The ongoing debate around the influence of social media on modern life has turned a spotlight on some of the more unpleasant aspects of that life. Modern discourse has become harsher, fueled by distrust not only of institutions but also those that hold differing views. Conspiracy theories seem to abound, fed by an internet designed not only to make them go viral at the speed of light but also to keep many of us tightly ensconced in ‘bubbles’ of people who think and behave as we do. Evidence and facts seem to matter less than in the past – indeed, in the past few years an entirely new phrase has entered our lives: ‘alternative facts’. In such a world, we may be forgiven for asking ourselves, “where does research fit in to all this?”. The very word “research” has been given a new meaning in some quarters, signifying searching for views that support your own particular view or prejudices.

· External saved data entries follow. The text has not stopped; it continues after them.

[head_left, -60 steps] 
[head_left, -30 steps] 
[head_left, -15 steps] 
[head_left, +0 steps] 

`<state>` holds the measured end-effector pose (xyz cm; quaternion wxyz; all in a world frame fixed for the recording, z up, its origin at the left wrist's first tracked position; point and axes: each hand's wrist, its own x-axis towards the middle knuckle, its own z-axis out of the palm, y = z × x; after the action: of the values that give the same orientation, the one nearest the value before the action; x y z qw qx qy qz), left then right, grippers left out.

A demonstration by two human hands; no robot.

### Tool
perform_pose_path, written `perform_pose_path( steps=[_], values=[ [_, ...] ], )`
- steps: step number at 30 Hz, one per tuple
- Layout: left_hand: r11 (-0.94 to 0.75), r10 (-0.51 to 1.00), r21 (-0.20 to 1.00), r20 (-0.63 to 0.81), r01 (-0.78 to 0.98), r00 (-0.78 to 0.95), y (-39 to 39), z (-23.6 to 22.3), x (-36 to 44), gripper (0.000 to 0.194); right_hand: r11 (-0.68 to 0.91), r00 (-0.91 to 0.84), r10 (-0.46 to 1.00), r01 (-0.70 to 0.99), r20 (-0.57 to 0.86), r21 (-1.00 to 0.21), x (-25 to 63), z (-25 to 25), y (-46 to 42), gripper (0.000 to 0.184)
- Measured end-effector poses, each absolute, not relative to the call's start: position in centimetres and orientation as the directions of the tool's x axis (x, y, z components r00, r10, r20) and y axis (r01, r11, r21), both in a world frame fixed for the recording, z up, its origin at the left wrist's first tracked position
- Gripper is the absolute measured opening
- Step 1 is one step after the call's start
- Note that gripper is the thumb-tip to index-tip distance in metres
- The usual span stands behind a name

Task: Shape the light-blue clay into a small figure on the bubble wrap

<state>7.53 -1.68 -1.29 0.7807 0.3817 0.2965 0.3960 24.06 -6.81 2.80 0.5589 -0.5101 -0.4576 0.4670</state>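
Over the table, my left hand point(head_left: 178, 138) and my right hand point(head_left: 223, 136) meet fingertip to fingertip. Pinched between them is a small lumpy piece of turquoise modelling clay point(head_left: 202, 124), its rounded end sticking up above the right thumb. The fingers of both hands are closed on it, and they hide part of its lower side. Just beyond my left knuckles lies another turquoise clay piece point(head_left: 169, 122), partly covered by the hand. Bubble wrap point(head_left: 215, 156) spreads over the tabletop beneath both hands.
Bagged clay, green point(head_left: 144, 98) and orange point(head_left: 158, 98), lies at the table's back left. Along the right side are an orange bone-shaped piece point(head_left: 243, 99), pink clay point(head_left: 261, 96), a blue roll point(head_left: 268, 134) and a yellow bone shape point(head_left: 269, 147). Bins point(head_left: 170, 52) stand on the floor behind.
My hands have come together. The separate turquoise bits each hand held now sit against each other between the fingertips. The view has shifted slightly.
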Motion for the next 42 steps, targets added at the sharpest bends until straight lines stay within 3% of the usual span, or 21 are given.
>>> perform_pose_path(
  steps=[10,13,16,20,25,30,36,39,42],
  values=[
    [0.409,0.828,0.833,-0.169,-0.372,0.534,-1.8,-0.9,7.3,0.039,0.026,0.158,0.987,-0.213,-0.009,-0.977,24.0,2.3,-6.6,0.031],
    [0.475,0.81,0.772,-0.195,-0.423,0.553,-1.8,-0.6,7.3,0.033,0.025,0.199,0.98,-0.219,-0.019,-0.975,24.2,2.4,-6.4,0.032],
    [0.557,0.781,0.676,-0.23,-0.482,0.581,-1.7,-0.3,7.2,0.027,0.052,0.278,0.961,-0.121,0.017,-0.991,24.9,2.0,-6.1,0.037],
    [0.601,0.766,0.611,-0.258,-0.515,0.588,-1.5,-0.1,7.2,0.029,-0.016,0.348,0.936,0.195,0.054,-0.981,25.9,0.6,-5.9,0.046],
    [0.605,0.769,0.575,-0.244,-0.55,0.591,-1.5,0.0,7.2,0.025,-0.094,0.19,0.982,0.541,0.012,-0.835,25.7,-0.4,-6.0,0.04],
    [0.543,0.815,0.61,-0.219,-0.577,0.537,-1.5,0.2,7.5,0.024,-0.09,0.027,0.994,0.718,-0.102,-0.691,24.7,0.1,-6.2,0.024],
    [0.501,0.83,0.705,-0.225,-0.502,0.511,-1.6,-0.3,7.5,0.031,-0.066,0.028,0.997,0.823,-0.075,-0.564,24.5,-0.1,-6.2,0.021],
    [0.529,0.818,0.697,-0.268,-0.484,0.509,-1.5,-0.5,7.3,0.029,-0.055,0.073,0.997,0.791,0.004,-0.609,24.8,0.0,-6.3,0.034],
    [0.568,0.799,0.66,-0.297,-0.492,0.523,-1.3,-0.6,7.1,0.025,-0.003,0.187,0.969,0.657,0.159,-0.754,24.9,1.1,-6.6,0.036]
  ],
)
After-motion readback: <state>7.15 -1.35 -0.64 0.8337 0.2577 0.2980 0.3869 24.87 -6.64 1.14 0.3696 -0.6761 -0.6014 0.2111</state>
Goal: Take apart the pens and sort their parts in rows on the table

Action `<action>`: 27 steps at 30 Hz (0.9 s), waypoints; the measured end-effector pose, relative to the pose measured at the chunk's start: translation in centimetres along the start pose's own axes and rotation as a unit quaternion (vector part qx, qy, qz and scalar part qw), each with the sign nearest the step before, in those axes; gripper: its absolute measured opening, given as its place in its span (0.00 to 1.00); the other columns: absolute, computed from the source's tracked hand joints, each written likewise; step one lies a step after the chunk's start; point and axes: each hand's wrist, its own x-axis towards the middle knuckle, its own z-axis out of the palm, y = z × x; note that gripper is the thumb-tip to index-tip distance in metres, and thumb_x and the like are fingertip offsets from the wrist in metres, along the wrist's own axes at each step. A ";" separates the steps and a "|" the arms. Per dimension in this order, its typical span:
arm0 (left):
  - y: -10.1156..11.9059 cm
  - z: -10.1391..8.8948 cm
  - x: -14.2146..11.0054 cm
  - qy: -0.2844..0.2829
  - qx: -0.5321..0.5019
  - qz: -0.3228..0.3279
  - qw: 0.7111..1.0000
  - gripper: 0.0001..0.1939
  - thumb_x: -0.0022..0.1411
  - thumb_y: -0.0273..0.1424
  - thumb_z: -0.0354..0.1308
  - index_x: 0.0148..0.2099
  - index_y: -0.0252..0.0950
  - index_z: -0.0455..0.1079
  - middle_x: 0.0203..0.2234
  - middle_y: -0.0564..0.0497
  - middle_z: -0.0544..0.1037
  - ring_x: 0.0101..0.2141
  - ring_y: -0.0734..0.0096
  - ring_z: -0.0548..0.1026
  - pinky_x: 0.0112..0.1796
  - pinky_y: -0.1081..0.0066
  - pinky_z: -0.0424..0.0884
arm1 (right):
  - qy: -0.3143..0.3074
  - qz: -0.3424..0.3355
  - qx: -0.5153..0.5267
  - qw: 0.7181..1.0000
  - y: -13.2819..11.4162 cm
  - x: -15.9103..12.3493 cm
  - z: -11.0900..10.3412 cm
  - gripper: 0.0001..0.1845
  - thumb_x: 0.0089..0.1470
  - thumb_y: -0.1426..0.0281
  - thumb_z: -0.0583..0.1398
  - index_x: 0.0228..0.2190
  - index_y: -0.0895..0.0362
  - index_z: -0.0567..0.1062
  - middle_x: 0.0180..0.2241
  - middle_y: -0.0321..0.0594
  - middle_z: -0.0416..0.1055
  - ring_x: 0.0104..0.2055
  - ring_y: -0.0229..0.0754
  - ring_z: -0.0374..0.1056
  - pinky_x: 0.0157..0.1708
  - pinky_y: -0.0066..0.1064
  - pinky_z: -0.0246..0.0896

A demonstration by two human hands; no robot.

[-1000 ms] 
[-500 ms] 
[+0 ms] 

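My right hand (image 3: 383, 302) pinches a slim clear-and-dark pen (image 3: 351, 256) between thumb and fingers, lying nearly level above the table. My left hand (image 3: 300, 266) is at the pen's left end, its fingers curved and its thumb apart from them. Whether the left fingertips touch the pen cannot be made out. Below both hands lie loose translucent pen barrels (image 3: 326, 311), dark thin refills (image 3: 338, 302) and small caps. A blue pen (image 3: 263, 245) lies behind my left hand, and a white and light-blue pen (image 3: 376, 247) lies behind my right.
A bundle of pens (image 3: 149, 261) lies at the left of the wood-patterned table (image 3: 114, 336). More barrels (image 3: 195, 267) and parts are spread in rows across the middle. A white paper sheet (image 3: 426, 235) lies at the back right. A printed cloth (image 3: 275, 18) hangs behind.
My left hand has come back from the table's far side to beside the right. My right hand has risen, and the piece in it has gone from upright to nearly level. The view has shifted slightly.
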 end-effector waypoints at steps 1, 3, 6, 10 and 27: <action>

In the world of science “research” denotes a certain rigour. Scientists are expected not only to design their experiments with the greatest of care but also to be able to replicate their findings again and again. To them, evidence matters. Which raises the question: are market researchers held to the same standards? The U.K.’s Market Research Society certainly seems to think so – Evidence Matters is their tagline and indeed is the guiding light of their stewardship of the British MR industry. But this goes beyond just the design of our work. Our codes of standards and ethics are very explicit about how we as researchers are expected to behave. The ESOMAR Code, as well as those of all the associations serving our largest markets (the U.S., U.K., Germany, Australia, Japan and Canada being examples) make the values we hold dear as a profession very clear indeed: honesty, integrity, transparency and above all, a duty of care. That duty extends not only to research participants but also to our clients and all who use our end product.

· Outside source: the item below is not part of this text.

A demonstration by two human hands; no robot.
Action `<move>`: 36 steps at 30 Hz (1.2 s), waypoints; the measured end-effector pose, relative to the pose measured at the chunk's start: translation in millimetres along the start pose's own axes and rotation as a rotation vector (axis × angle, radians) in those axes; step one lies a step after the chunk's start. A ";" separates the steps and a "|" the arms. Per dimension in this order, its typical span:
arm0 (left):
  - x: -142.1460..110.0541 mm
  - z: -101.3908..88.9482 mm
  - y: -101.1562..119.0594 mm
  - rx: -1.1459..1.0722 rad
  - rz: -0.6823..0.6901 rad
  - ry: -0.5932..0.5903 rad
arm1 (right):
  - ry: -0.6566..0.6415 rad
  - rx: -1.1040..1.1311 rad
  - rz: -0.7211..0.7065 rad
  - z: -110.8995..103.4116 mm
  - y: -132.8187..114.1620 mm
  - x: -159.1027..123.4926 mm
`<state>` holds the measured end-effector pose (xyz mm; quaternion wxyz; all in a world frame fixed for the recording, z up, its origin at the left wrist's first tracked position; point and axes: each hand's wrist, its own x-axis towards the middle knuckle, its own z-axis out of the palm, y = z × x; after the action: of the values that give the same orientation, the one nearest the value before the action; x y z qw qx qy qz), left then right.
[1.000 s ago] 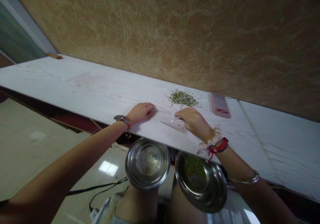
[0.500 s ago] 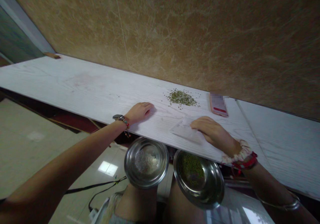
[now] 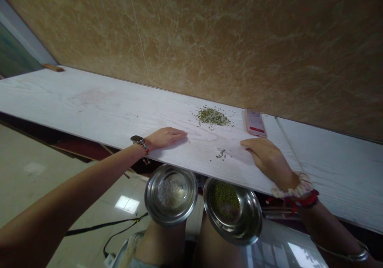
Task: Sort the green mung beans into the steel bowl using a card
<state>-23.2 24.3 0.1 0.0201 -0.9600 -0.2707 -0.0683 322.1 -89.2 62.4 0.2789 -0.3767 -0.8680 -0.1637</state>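
On the white wood-grain tabletop (image 3: 113, 100), my left hand (image 3: 167, 137) lies flat with fingers stretched out, holding nothing. My right hand (image 3: 266, 154) is lower right of the main bean pile, its fingers closed at the edge of a thin, whitish, see-through sheet (image 3: 238, 153) that is hard to make out. A small cluster of green mung beans (image 3: 222, 155) lies just left of it. The larger mung bean pile (image 3: 213, 116) is spread farther back, between and beyond both hands.
One steel bowl (image 3: 149, 204) with pale, grain-like contents rests over my left leg. Another steel bowl (image 3: 253, 220), tilted, has mung beans inside. A phone (image 3: 255, 123) lies near the patterned wall (image 3: 209, 40). Cables (image 3: 104, 228) run over the tiled floor.
My right hand has shifted right with the sheet, and a small cluster of beans now shows where the sheet was. My left hand's fingers have straightened out flat.
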 end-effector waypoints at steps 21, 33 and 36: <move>11.6 4.0 25.1 -0.118 -0.039 -0.081 | -0.099 -0.062 -0.023 -15.3 -54.8 -7.9; 12.0 3.2 27.3 -0.112 -0.055 -0.073 | -0.217 0.075 -0.018 -46.7 -89.6 -16.0; 11.9 2.9 27.8 -0.115 -0.051 -0.063 | -0.258 0.097 -0.020 -53.2 -94.6 -18.4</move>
<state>1.7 7.0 -1.1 -0.0452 -0.9541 -0.2911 -0.0539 281.2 -188.5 86.3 0.1813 -0.3718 -0.9073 -0.0747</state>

But then comes another interesting question: do these standards, these ethics which are so important to us inside our professional lives, extend outside those lives? In many professions, the answer is a resounding ‘yes’ – clergy, doctors, nurses, social workers are just a few examples. If any of these is discovered to be acting unethically in their private lives, opprobrium follows them as night follows day. Why? Because they have a duty of care to society as a whole and to their fellow human beings. It is part and parcel of who they are.
Duty of care?
Does the same duty of care apply to market researchers? Should it?

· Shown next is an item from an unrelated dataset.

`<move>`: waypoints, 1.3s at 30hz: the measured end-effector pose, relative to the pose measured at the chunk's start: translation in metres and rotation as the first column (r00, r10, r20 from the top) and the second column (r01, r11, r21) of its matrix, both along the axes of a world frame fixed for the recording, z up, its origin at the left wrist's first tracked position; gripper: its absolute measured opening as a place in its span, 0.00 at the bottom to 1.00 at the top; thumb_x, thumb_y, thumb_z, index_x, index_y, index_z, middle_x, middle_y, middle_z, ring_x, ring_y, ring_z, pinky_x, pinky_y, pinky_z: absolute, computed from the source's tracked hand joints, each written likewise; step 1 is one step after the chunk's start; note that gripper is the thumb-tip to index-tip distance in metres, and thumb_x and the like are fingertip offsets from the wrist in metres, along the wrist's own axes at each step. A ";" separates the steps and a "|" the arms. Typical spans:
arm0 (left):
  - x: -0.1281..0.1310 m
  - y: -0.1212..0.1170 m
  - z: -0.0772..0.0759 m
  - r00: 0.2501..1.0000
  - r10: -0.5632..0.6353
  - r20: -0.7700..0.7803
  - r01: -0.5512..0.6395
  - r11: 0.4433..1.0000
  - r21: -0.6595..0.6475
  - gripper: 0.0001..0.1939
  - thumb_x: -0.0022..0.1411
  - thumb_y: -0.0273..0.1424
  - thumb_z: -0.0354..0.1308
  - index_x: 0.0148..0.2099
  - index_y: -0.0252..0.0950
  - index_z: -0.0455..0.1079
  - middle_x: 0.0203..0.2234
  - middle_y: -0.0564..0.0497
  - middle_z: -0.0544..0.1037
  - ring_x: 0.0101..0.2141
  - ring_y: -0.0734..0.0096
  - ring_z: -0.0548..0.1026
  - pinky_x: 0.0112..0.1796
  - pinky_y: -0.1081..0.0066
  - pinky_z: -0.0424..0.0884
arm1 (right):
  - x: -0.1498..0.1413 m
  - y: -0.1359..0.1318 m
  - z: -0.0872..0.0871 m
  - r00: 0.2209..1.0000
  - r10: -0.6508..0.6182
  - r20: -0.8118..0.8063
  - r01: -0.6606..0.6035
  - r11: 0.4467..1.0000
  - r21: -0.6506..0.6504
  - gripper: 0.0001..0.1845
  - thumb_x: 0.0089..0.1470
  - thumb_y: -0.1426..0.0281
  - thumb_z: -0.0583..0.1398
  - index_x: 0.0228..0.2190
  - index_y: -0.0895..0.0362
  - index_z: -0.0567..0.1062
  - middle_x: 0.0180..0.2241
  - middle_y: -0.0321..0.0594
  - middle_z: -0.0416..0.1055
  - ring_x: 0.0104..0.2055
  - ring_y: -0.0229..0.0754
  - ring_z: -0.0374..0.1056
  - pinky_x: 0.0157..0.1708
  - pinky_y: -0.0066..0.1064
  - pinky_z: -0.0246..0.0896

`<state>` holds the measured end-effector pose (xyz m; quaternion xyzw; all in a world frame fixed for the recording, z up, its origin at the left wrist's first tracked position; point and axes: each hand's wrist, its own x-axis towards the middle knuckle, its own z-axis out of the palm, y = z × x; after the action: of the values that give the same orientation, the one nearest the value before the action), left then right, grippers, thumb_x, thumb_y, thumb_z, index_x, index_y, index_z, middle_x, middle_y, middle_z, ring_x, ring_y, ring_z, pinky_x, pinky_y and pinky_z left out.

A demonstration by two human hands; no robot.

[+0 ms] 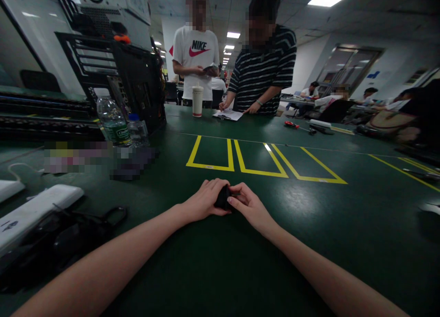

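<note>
The left hand (202, 200), at the centre of the frame, is curled around a small black object (222, 197), thumb below and fingers over the top. The right hand (249, 206) closes thumb and fingertips on the object's right edge. Fingers hide most of it, so its shape and any loose parts cannot be made out. If either grip slackened, the smooth dark object could slip or turn; if the right hand pulled hard, a piece could jump free and be hard to spot against the dark green table (220, 266).

Just beyond the hands, yellow tape (210, 167) marks open-ended outlines; a raised tape edge could catch something slid across it.

At the lower left, a black tangle (68, 239) lies beside a white bar (44, 211), near the left forearm; a sleeveless elbow swinging out could snag it.

Farther off at the upper left, a large bottle (112, 120) and a small bottle (138, 131) stand beside a computer case (137, 74); a knock could tip them against it. At the upper centre, a lidded cup (197, 101) stands near a person's papers (228, 115), where a bump could spill it.
</note>
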<state>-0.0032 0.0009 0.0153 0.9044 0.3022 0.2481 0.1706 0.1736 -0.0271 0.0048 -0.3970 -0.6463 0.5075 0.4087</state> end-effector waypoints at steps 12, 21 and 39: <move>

There seems to me to be a good argument that it does, and it should. A researcher who relies on sound evidence to guide their stakeholders or their clients surely can’t just turn around in their private lives and throw evidence to the wind. Someone who is relied upon for their honesty, integrity and transparency at work surely should not be spreading conspiracy theories around the internet. Now, there will be those who will argue that what one does in one’s private life should have nothing to do with their professional lives. To a certain extent, that is true. It’s certainly true in terms of the world view that we may have – the fact that you are a liberal and I am a conservative, for example, should have nothing to do with your or my profession. We are free to have our opinions and to act accordingly. But, I would argue, the American statesman, Daniel Patrick Moynihan, put it well when he said, “You are entitled to your opinion. But you are not entitled to your own facts”. Researchers sign up to a set of values when they join this industry: we believe in evidence, we follow that evidence, we are honest in our treatment and dissemination of the evidence, and you can trust in our transparency and our integrity.
And therein lies the rub: you can trust in us. A market researcher continuously has to earn the trust of his or her stakeholders who are dependent on them for making key decisions. Stakeholders have to trust that you truly believe in the values that you, as a researcher, publicly espouse through your commitment to follow the codes of standards and ethics governing our industry and profession. But if that belief does not extend to life outside work, how can that trust be maintained, how can it be justified? The short answer is it can’t.
The true researcher is an innately curious creature, someone who digs for and follows the evidence. Someone who, with honesty and integrity, decodes that evidence and forms a narrative that is based in it, all the while performing their duty of care.
It is no coincidence that our codes are ones of standards and ethics. Ethics are not something that you leave at the office door when you go home at night. They are at the core of who we are and what we do. And, in that respect, one could argue that, yes, we are and should be held to a higher standard.